# Heater Core Leak? - 68 GTO



## hayes68gto (Jun 19, 2012)

Everything was ready to go. Filled the rad and noticed a leak from the firewall. There was a small drip inside the car under the heater. I assume that the heater core needs replacing?? 

1968 Gto - Heater Core Leak - YouTube

Just wondering how to get to the heater core? The car does not have air. I haven't been able to find a decent schematic to help. Any advice would be much appreciated.

Thanks.


----------



## kilkm68 (May 5, 2011)

Changed mine in my 68 last year. Take out the passenger seat makes working a lot easier. Also removed the glove box for easier access to the bolts. Disconnect the heater control cables then the plastic duct work and you can get to the core. I think there were 4 nuts on the outside of the firewall to remove and you can pull the core out. The inlet tube is curved, kind of tricky to wiggle it out, more tricky to reinstall.


----------



## No Goat (Dec 22, 2012)

Before you take anything apart make sure your hose clamps at the firewall are tight. I had a loose one on mine and the coolant ran back along the outside of the heater core and dripped into the interior.


----------



## hayes68gto (Jun 19, 2012)

I got the heater core out. It was set into place with what looked like plumber's putty. Is that what you use or is there a special compound? I assume it is to deaden any vibrations that may happen. 

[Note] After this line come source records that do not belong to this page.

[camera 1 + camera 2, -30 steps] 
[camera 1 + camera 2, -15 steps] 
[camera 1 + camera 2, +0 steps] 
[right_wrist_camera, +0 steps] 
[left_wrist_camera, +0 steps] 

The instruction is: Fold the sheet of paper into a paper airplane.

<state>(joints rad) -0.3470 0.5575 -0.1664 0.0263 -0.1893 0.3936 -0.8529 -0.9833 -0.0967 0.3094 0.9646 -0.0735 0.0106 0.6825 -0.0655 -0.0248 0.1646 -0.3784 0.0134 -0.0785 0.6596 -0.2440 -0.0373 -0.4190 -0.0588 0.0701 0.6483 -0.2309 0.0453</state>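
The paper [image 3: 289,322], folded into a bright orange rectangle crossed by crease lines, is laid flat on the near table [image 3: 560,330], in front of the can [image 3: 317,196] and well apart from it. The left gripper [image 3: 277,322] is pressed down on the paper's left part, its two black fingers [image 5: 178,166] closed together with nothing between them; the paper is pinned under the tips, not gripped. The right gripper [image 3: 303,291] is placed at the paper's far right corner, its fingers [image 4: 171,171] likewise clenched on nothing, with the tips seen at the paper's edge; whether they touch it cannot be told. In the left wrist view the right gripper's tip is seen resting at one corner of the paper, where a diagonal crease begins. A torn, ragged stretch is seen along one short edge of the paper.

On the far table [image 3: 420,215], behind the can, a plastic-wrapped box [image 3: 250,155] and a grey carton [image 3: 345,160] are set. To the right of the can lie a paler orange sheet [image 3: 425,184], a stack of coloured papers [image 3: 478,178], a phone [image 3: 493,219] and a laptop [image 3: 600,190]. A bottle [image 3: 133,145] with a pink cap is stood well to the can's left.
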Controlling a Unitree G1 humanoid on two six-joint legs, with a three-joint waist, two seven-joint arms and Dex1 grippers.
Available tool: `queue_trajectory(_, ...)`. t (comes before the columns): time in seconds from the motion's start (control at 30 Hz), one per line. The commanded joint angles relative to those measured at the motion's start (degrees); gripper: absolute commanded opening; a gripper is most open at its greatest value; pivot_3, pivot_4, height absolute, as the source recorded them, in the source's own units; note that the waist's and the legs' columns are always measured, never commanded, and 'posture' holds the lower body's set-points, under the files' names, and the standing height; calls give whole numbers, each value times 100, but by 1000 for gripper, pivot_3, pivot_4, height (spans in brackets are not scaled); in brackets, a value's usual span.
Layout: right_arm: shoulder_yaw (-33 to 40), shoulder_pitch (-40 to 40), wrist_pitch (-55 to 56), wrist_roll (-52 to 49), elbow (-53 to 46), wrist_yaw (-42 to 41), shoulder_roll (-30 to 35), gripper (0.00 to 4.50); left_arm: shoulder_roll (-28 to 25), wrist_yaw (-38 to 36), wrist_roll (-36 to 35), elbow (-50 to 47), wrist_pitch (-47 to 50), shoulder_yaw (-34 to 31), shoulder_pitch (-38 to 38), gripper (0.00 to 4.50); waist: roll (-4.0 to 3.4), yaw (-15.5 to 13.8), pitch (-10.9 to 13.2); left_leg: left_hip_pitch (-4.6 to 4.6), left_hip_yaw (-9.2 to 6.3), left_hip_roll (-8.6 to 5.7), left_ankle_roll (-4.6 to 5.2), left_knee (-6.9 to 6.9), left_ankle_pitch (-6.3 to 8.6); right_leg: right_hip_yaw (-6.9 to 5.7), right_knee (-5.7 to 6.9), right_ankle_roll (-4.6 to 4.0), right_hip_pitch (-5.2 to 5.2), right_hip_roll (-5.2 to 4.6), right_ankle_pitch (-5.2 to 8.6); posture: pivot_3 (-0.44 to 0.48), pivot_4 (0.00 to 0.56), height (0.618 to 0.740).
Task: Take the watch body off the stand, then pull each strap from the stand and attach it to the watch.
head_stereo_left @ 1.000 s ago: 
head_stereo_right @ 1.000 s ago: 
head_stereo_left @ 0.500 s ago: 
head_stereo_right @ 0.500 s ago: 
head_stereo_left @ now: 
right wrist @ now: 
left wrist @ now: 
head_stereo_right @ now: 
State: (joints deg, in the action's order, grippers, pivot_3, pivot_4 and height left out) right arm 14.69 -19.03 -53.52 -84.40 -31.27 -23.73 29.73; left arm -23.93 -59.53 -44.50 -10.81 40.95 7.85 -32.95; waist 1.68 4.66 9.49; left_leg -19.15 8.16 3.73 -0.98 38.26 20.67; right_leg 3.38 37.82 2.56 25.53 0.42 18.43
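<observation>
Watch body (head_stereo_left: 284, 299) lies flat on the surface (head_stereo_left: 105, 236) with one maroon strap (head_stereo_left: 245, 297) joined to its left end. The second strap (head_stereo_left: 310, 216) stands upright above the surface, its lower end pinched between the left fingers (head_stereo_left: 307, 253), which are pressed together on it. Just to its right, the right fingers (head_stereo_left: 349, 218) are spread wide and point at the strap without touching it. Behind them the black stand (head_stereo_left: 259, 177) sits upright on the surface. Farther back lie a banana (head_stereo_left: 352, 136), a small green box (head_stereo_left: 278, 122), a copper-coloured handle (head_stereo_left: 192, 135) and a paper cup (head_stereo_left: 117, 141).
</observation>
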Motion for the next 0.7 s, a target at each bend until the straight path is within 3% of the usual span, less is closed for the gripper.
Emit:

After taking it out...I can see that it will be a challenge to get it back in.


----------



## kilkm68 (May 5, 2011)

I don't remember anything about plumber puty but it was over a year ago. That curved pipe was such a hassle to get through the firewall and at the same time getting the bolts lined up with the holes, I finally just took a torch and removed the curved pipe and replaced it with a straight one from the hardware store and soldiered it back in. Works fine. If you have a helper you could probably get it back in but its a pain to do.


----------



## FlambeauHO (Nov 24, 2011)

That is strip caulk, 3m makes it and it holds up well. It can be reused or replaced with the soft foam rubber seal kit from Ames or OPG. good luck


----------



## FlambeauHO (Nov 24, 2011)

On second thought I don't think it was strip caulking, it was firmer and a different color. Either way reuse what you can and get the. Inexpensive foam rubber seal kit for the reassembly.


----------



## GTO JUDGE (May 14, 2005)

Funny ..... I noticed Anti freeze running down the firewall in the engine bay that puddled the floor hoses are fine no leaks at them at all. The gasket at the lower outlet in the firewall was soaked. No leaks inside. 
NAPA has them 40.00
Got mine at Performance Years 55.00 and 9.00 for the gasket. Then new tower clamps. 

The inner fender needs to be loosened up or removed to access some of the nuts. If there is an easier way love to hear it.


----------